Talking of selfishness reminds me that my master once made a fool of himself by reason of this failing. I’ll tell you all about it. First you must understand that this master of mine lacks the talent to be more than average at anything at all; but nonetheless he can’t refrain from trying his hand at everything and anything. He’s always writing haiku and submitting them to Cuckoo; he sends off new-style poetry to Morning Star; he has a shot at English prose peppered with gross mistakes; he develops a passion for archery; he takes lessons in chanting No play-texts; and sometimes he devotes himself to making hideous noises with a violin. But I am sorry to say that none of these activities has led to anything whatsoever. Yet, though he is dyspeptic, he gets terribly keen once he has embarked upon a project. He once got himself nicknamed “The Maestro of the Water-closet” through chanting in the lavatory, but he remains entirely unconcerned and can still be heard there chanting “I am Taira-no-Munemori.” We all say, “There goes Munemori,” and titter at his antics. I do not know why it happened, but one fine day (a payday roughly four weeks after I’d taken up residence) this master of mine came hurrying home with a large parcel under his arm.
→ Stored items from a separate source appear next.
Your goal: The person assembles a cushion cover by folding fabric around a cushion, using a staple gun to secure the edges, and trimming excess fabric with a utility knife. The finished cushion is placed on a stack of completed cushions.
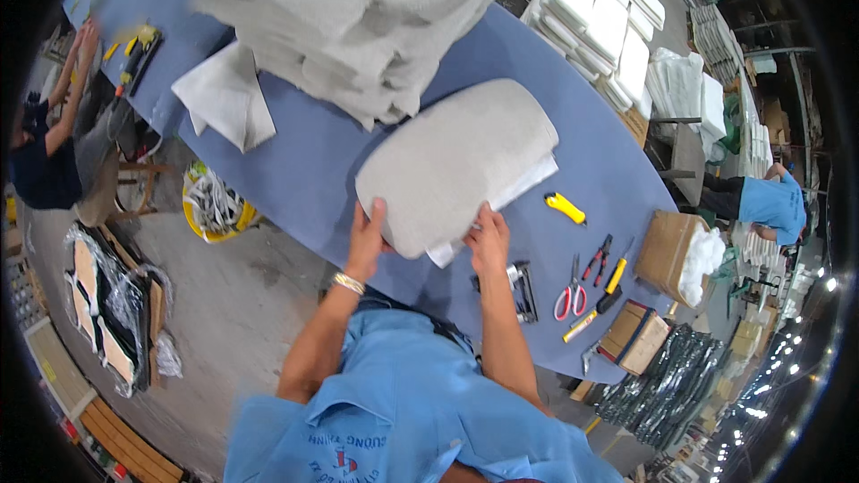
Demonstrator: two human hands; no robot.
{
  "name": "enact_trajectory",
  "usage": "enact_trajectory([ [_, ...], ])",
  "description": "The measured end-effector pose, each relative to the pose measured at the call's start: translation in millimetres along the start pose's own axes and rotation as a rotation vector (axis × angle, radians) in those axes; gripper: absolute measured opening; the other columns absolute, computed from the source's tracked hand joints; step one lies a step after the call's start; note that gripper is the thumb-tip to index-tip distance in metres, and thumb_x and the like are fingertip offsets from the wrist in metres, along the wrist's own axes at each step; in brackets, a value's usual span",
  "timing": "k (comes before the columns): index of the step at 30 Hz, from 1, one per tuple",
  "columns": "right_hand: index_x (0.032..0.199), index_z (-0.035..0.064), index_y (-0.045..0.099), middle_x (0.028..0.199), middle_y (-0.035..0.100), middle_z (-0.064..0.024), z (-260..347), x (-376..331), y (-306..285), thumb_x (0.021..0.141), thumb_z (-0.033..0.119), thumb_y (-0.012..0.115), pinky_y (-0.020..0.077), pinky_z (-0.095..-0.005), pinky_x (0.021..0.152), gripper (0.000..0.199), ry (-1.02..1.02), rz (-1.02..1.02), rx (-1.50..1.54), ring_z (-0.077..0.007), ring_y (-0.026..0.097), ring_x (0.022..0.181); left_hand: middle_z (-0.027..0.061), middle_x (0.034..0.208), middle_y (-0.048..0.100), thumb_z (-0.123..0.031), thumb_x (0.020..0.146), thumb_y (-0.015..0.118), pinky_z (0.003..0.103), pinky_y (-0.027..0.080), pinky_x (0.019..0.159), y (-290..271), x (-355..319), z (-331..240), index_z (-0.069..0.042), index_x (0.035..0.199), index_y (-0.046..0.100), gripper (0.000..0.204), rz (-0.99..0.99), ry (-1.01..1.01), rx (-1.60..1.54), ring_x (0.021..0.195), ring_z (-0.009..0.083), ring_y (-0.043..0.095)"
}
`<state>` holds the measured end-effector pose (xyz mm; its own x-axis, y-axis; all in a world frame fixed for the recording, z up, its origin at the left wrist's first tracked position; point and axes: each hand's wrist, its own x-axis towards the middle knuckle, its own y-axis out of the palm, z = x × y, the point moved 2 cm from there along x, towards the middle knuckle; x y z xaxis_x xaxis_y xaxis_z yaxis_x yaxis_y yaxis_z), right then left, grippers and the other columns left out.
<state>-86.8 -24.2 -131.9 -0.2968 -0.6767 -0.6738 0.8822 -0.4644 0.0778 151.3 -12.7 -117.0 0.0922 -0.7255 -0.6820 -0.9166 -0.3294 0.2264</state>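
Observation:
A grey fabric-covered cushion panel with rounded corners lies before me on the blue table. My left hand grips its near left edge, thumb on top and fingers beneath. At the near right edge, my right hand pinches the panel's rim. White material sticks out from under the right side, and a small white flap shows between my hands. Beside my right forearm lies a staple gun, partly hidden by the arm.
A tall heap of grey fabric stands beyond the panel. To the right lie a yellow utility knife, scissors, pliers and a cardboard box. White pads are stacked past the table. Another person works at left.

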Motion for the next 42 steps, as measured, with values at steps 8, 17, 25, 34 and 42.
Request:
enact_trajectory([
  [8, 0.133, -0.0025, 0.058, 0.118, 0.071, -0.0152, 43.6, 0.3, 3.5, 0.108, 0.043, 0.052, 0.0604, -0.0425, 0.090, 0.052, -0.013, 0.116, 0.155, -0.0279, 0.072, 0.104, 0.0236, 0.155, 0.043, -0.050, 0.104, 0.057, 0.042, 0.040, 0.115, 27.0, 19.8, 64.2, -0.003, 0.163, 0.012, 0.088, -0.178, 0.219, 0.103, 0.140, 0.0311, 0.048],
  [17, 0.069, 0.0076, 0.063, 0.052, 0.058, -0.0019, 95.9, -64.6, -28.1, 0.106, 0.036, 0.057, 0.0406, -0.0266, 0.044, 0.048, -0.444, 0.313, -0.639, -0.0093, 0.054, 0.045, 0.0145, 0.146, 0.052, -0.057, 0.100, 0.060, 0.045, 0.054, 0.092, 34.2, -68.8, 115.4, -0.007, 0.155, 0.033, 0.079, 0.032, -0.158, -0.499, 0.127, 0.0245, 0.056],
  [25, 0.070, 0.0013, 0.062, 0.052, 0.059, -0.0045, 41.1, -138.0, -65.3, 0.105, 0.025, 0.058, 0.0419, -0.0261, 0.041, 0.043, -0.331, 0.622, -0.502, -0.0111, 0.057, 0.043, 0.0225, 0.113, 0.072, -0.067, 0.102, 0.044, 0.044, 0.058, 0.085, -69.7, -134.9, 138.9, -0.005, 0.132, 0.066, 0.073, 0.034, 0.228, 1.219, 0.100, 0.0342, 0.071],
  [34, 0.064, -0.0017, 0.061, 0.049, 0.059, -0.0097, 24.0, -129.2, -113.6, 0.098, 0.028, 0.068, 0.0456, -0.0365, 0.050, 0.046, -0.692, 0.218, -0.750, -0.0141, 0.056, 0.044, 0.0187, 0.160, 0.042, -0.062, 0.106, 0.037, 0.039, 0.028, 0.124, 105.9, -59.6, 34.1, -0.003, 0.156, 0.040, 0.077, 0.494, 0.355, 0.718, 0.150, 0.0310, 0.037],
  [42, 0.071, -0.0037, 0.058, 0.059, 0.058, -0.0115, 46.6, -133.3, -92.8, 0.099, 0.022, 0.065, 0.0434, -0.0390, 0.058, 0.038, -0.811, 0.185, -0.679, -0.0177, 0.050, 0.057, 0.0173, 0.170, 0.020, -0.069, 0.104, 0.030, 0.043, 0.012, 0.128, 114.5, -50.5, 70.3, -0.008, 0.163, 0.025, 0.085, 0.619, 0.282, 0.727, 0.158, 0.0332, 0.014],
])
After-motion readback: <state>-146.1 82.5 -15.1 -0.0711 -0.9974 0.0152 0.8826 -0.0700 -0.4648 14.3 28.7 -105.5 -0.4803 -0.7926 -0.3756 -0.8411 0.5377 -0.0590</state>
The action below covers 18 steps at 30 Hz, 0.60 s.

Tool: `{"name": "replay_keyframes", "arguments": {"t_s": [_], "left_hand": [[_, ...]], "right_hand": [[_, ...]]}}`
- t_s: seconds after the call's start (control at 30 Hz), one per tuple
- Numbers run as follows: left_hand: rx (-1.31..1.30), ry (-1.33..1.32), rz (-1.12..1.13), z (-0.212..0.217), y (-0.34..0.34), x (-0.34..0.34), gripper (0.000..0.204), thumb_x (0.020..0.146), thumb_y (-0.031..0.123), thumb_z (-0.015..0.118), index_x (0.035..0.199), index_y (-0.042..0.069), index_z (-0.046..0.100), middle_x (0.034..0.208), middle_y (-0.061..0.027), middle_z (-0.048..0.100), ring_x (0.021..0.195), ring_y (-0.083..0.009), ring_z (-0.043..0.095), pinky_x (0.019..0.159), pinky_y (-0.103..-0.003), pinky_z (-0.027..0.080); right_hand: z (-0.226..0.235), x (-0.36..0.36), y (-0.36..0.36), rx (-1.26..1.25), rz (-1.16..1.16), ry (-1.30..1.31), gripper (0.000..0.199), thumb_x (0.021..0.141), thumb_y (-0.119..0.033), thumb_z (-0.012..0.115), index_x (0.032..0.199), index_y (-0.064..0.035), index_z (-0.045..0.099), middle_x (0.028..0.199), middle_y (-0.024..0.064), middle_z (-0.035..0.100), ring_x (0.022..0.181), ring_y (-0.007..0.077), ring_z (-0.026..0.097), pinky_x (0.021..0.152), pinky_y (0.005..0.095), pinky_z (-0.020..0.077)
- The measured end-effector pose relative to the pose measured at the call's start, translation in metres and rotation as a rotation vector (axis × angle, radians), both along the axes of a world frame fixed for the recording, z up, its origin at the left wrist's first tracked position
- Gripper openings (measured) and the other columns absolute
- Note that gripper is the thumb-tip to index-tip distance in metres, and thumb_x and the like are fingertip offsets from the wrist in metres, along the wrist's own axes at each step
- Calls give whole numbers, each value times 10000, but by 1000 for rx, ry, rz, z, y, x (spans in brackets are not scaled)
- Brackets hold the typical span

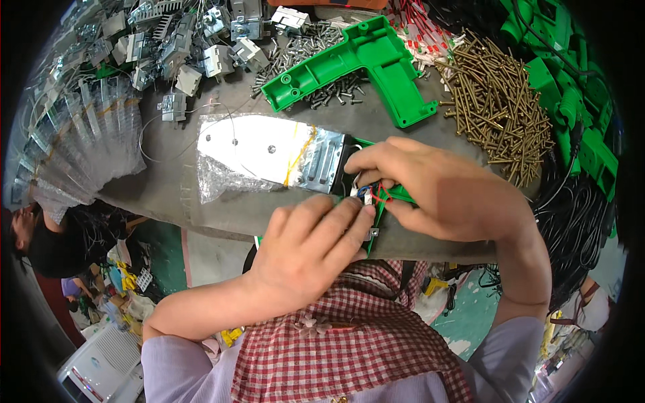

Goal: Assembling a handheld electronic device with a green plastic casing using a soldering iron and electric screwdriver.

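A green plastic housing (401, 193) lies at the near edge of the table, partly hidden under both hands. Red and blue wires (382, 195) and small white connectors (367, 195) show in it. My left hand (310, 247) has its fingers closed at the white connectors. From the right, my right hand (450, 191) curls over the housing, its fingers bent around the wires; the exact grip is partly hidden. Joined to the housing's left end is a flat silver metal blade (250, 149) with a ribbed metal section (322, 161), lying on clear bubble wrap (218, 186).
A second green housing half (384, 70) lies beyond my hands on silver screws (306, 54). Long brass screws (494, 107) are heaped at right, near green parts (571, 101) and black cables (571, 225). Metal-and-white switch units (178, 54) and plastic-wrapped blades (87, 141) crowd the left.
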<state>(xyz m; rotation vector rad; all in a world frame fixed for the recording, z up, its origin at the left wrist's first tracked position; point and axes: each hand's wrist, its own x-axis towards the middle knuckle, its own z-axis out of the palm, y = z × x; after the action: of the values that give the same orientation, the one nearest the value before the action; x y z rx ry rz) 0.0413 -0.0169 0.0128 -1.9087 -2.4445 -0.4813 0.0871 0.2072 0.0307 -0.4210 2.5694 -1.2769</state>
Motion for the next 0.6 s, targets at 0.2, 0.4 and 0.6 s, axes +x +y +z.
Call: {"name": "replay_keyframes", "arguments": {"t_s": [0.2,0.4,0.6], "left_hand": [[135,-157,59,-10,1,0,440,722,161,692,1137,31,620,1061,-103,581,960,-268,547,762,-366,483],[232,-184,88,-20,0,4,520,596,125,788,1091,44,650,1056,-89,602,921,-282,543,788,-375,475],[274,-162,20,-21,2,1,438,621,103,774,1041,26,675,1027,-89,643,887,-254,594,692,-338,482]], "right_hand": [[-6,2,-4,-78,-100,-67,404,791,24,605,1183,-24,521,1021,139,583,975,287,620,835,359,494],[-10,4,-9,145,-93,131,411,797,-10,595,1203,-37,538,846,104,574,827,292,587,720,384,443],[-9,-2,-7,137,-3,160,536,867,-106,443,1403,-82,446,707,80,470,651,254,464,665,352,383]]}}
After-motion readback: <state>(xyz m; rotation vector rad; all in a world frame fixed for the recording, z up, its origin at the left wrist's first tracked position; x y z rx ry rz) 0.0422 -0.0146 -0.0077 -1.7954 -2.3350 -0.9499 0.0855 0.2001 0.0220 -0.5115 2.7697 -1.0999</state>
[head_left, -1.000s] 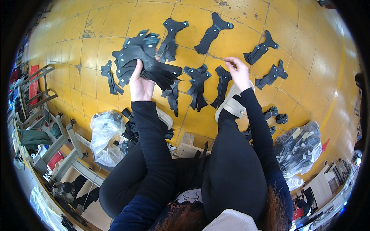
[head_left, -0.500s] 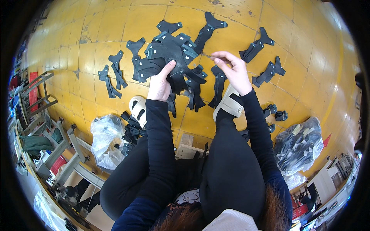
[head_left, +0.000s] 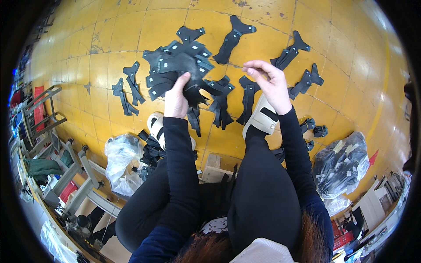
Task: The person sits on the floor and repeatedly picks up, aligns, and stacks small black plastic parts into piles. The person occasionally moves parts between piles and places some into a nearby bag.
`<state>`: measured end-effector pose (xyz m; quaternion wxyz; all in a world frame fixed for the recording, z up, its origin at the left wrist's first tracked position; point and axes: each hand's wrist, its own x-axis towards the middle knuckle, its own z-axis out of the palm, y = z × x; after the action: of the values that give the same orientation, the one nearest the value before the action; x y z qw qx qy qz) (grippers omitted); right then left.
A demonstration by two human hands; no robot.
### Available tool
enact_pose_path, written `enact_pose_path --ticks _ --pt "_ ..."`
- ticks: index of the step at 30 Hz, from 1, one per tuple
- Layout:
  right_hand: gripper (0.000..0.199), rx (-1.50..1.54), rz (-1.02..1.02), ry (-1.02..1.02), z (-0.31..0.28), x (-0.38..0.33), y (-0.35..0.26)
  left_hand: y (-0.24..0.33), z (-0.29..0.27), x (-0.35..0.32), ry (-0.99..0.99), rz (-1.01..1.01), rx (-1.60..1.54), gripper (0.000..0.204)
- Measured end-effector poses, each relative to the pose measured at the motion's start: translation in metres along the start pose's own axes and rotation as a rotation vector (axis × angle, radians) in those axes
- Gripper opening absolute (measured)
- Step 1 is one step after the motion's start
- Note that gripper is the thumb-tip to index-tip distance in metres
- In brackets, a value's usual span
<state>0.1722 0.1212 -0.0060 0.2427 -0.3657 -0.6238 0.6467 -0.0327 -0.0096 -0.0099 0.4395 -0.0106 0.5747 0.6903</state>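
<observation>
My left hand (head_left: 176, 97) grips a fanned bundle of black fabric pieces (head_left: 175, 65) above the floor, thumb on top. Small pale squares mark many of their ends. The hand's other fingers are hidden beneath. To the right, my right hand (head_left: 271, 83) is raised with thumb and fingertips drawn close; anything between them is too small to make out. Around the bundle lie more black fabric pieces: a forked stack (head_left: 233, 38) beyond, a strip stack (head_left: 248, 98) below my right hand, and another forked stack (head_left: 290, 50) to its upper right.
Yellow tiles (head_left: 114, 33) cover the floor. My pale sandals (head_left: 264, 116) stand close behind the pieces. A clear plastic bag (head_left: 123, 153) lies at left, a filled bag (head_left: 344, 164) at right. Small black rolls (head_left: 320, 131) sit near my right knee. Metal frames (head_left: 90, 193) stand at left.
My left hand has moved a little left with the bundle, uncovering more of the pieces on the floor. My right hand has shifted slightly to the right, fingers still drawn in.
</observation>
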Motion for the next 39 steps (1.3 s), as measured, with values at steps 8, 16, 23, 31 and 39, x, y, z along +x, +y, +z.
enact_pose_path --ticks 8,16,23,31,39 --pt "0.018 -0.076 -0.049 0.010 0.017 -0.001 -0.012 -0.013 0.034 -0.014 -0.137 -0.125 0.083 0.036" --pt "0.024 -0.224 -0.118 0.123 0.024 -0.001 -0.016 -0.017 0.035 -0.017 -0.239 -0.168 0.235 0.037" --pt "0.020 -0.208 -0.123 0.180 0.025 -0.001 -0.013 -0.020 0.042 -0.023 -0.316 -0.236 0.304 0.036" --pt "0.016 0.070 -0.009 0.329 0.013 -0.007 0.003 -0.018 0.045 -0.021 -0.235 -0.178 0.170 0.033" --pt "0.012 0.232 0.248 0.213 -0.007 -0.010 0.031 0.027 -0.024 0.010 -0.200 -0.090 -0.100 0.040"
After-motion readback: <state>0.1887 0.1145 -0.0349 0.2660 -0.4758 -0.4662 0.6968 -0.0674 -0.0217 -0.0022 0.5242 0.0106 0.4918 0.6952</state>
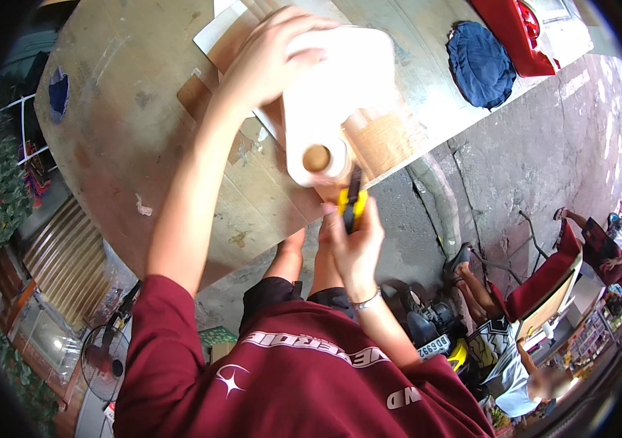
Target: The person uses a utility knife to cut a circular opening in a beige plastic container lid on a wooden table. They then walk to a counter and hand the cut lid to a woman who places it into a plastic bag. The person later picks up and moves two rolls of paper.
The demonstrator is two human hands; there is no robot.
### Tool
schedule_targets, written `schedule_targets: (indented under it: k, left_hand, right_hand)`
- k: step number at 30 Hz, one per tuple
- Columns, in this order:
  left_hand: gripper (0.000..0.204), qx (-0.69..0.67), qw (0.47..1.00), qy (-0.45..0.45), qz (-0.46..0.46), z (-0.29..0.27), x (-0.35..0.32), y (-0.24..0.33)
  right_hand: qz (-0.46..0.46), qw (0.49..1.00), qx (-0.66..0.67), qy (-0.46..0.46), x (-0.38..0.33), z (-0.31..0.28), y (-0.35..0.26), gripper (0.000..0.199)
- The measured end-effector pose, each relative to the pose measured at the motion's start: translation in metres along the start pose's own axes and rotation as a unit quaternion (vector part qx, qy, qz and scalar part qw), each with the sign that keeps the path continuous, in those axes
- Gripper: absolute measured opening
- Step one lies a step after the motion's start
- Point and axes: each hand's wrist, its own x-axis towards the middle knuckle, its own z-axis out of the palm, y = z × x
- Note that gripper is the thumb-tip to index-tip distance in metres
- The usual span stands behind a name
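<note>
A white, smooth, rounded oblong piece (pixel 347 80), seemingly plastic, lies near the table's front edge. Close to its near end is a round opening (pixel 317 158) with brown showing inside. My left hand (pixel 267 62) reaches over its far left side, fingers bent onto it, holding it against the table. In my closed right hand (pixel 357 244) is a yellow and black utility knife (pixel 352 208). The knife's dark front end points away from me, just beside the near right corner of the white piece. Motion blur hides whether the blade touches it.
Under the white piece are brown boards (pixel 380 142) on the wooden table (pixel 143 139). Dark blue cloth (pixel 480 64) and a red item (pixel 519 36) lie at the far right. Beyond the right edge is concrete floor with a motorcycle (pixel 431 325) and a seated person (pixel 512 365). A fan (pixel 104 361) stands lower left.
</note>
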Motion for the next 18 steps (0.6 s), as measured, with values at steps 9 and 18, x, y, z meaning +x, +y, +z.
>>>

I wondered what he’d bought. It turned out that he’d purchased watercolor paints, brushes, and some special “Whatman” paper. It looked to me as if haiku-writing, and mediaeval chanting were going to be abandoned in favor of watercolor painting. Sure enough, from the next day on and every day for some long time, he did nothing but paint pictures in his study. He even went without his afternoon siestas. However, no one could tell what he had painted by looking at the result. Possibly he himself thought little of his work; for, one day when his friend who specializes in matters of aesthetics came to visit him, I heard the following conversation.
“Do you know it’s quite difficult? When one sees someone else painting, it looks easy enough; but not till one takes a brush oneself, does one realize just how difficult it is.” So said my noble master, and it was true enough.